Problem to work on>
Repeat the listing exactly as given, omitting every image.

Data section>
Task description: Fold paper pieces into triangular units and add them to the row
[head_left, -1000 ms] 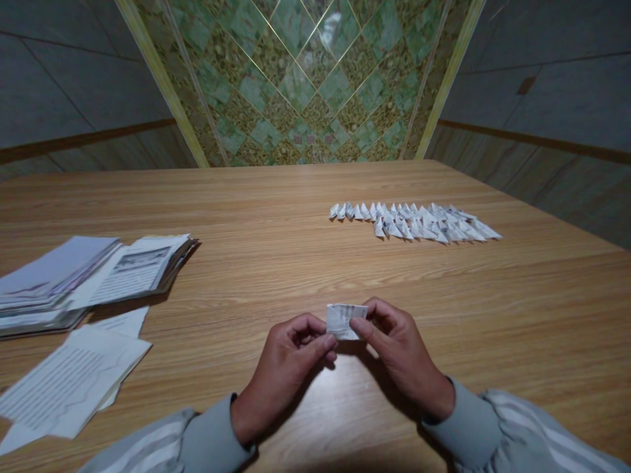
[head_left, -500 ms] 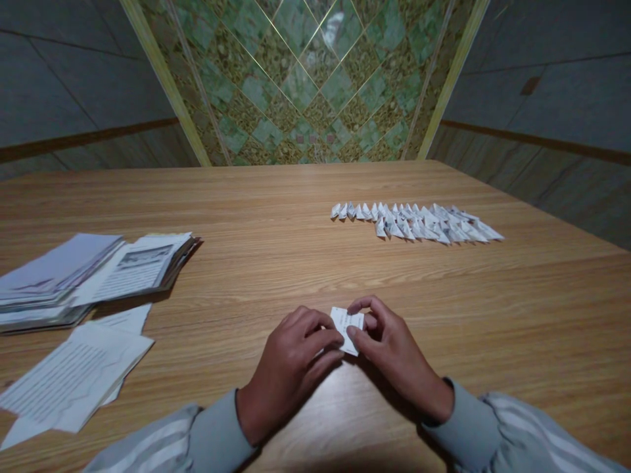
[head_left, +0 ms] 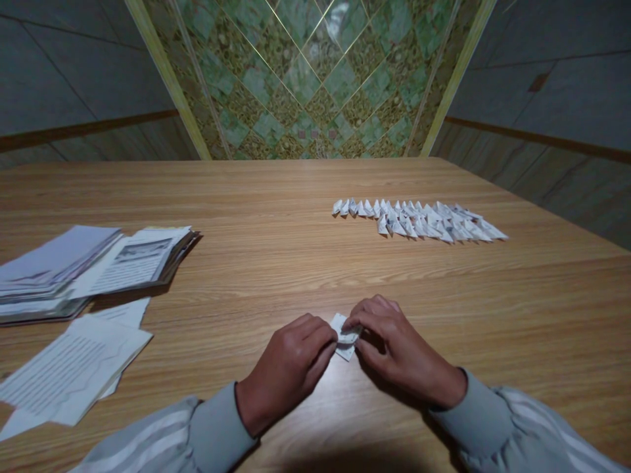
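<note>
A small piece of folded printed paper (head_left: 346, 337) lies between my hands, just above the near part of the wooden table (head_left: 276, 263). My left hand (head_left: 296, 358) pinches its left edge with the fingers closed together. On the other side, my right hand (head_left: 397, 348) grips the paper's right part between thumb and fingers. A flap of the paper is lifted and bent over across its middle. The fingertips hide parts of both side edges.
Two rows of small folded paper pieces (head_left: 419, 220) stand at the back right of the table. At the left are a stack of papers and booklets (head_left: 59, 263) and several loose printed sheets (head_left: 79, 368). A tiled wall (head_left: 315, 79) rises behind the table.
The paper lay flatter half a second ago; now a flap is folded up across it. My right hand has turned over it, and the left fingers have closed at its edge.
</note>
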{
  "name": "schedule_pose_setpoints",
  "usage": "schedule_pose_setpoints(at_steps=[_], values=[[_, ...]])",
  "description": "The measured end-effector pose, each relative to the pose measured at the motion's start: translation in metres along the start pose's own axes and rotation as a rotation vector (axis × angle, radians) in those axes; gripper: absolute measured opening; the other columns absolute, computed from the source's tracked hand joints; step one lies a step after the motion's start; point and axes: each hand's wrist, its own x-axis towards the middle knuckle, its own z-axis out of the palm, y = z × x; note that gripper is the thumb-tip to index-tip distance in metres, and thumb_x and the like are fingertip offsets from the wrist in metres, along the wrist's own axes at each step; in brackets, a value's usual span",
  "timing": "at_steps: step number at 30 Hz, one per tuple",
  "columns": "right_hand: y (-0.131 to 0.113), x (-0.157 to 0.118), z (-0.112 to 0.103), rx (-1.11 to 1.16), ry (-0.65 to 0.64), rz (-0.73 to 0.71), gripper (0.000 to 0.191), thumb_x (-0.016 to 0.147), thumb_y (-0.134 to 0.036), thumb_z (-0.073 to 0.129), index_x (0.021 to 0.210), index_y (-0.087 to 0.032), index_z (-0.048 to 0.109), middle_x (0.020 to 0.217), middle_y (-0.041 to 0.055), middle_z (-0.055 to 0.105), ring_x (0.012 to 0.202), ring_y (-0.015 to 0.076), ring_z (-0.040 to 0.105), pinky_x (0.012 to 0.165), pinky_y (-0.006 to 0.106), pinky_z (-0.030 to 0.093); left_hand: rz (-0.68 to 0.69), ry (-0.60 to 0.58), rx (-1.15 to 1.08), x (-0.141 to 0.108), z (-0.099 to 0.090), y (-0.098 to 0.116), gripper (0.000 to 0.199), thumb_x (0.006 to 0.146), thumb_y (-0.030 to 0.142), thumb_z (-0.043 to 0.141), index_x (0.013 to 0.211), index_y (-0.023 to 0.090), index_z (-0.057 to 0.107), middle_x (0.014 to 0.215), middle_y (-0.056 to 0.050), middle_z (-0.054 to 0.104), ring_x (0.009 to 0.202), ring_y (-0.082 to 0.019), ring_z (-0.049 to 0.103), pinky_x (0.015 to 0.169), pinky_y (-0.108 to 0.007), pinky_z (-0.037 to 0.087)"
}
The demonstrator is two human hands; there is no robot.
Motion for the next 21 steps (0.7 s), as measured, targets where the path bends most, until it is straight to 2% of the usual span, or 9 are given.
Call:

Answer area>
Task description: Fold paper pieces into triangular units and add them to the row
[head_left, -1000 ms] 
[head_left, -500 ms] 
[head_left, +0 ms] 
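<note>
A small piece of folded printed paper (head_left: 346, 337) lies between my hands, just above the near part of the wooden table (head_left: 276, 263). My left hand (head_left: 296, 358) pinches its left edge with the fingers closed together. On the other side, my right hand (head_left: 397, 348) grips the paper's right part between thumb and fingers. A flap of the paper is lifted and bent over across its middle. The fingertips hide parts of both side edges.
Two rows of small folded paper pieces (head_left: 419, 220) stand at the back right of the table. At the left are a stack of papers and booklets (head_left: 59, 263) and several loose printed sheets (head_left: 79, 368). A tiled wall (head_left: 315, 79) rises behind the table.
The paper lay flatter half a second ago; now a flap is folded up across it. My right hand has turned over it, and the left fingers have closed at its edge.
</note>
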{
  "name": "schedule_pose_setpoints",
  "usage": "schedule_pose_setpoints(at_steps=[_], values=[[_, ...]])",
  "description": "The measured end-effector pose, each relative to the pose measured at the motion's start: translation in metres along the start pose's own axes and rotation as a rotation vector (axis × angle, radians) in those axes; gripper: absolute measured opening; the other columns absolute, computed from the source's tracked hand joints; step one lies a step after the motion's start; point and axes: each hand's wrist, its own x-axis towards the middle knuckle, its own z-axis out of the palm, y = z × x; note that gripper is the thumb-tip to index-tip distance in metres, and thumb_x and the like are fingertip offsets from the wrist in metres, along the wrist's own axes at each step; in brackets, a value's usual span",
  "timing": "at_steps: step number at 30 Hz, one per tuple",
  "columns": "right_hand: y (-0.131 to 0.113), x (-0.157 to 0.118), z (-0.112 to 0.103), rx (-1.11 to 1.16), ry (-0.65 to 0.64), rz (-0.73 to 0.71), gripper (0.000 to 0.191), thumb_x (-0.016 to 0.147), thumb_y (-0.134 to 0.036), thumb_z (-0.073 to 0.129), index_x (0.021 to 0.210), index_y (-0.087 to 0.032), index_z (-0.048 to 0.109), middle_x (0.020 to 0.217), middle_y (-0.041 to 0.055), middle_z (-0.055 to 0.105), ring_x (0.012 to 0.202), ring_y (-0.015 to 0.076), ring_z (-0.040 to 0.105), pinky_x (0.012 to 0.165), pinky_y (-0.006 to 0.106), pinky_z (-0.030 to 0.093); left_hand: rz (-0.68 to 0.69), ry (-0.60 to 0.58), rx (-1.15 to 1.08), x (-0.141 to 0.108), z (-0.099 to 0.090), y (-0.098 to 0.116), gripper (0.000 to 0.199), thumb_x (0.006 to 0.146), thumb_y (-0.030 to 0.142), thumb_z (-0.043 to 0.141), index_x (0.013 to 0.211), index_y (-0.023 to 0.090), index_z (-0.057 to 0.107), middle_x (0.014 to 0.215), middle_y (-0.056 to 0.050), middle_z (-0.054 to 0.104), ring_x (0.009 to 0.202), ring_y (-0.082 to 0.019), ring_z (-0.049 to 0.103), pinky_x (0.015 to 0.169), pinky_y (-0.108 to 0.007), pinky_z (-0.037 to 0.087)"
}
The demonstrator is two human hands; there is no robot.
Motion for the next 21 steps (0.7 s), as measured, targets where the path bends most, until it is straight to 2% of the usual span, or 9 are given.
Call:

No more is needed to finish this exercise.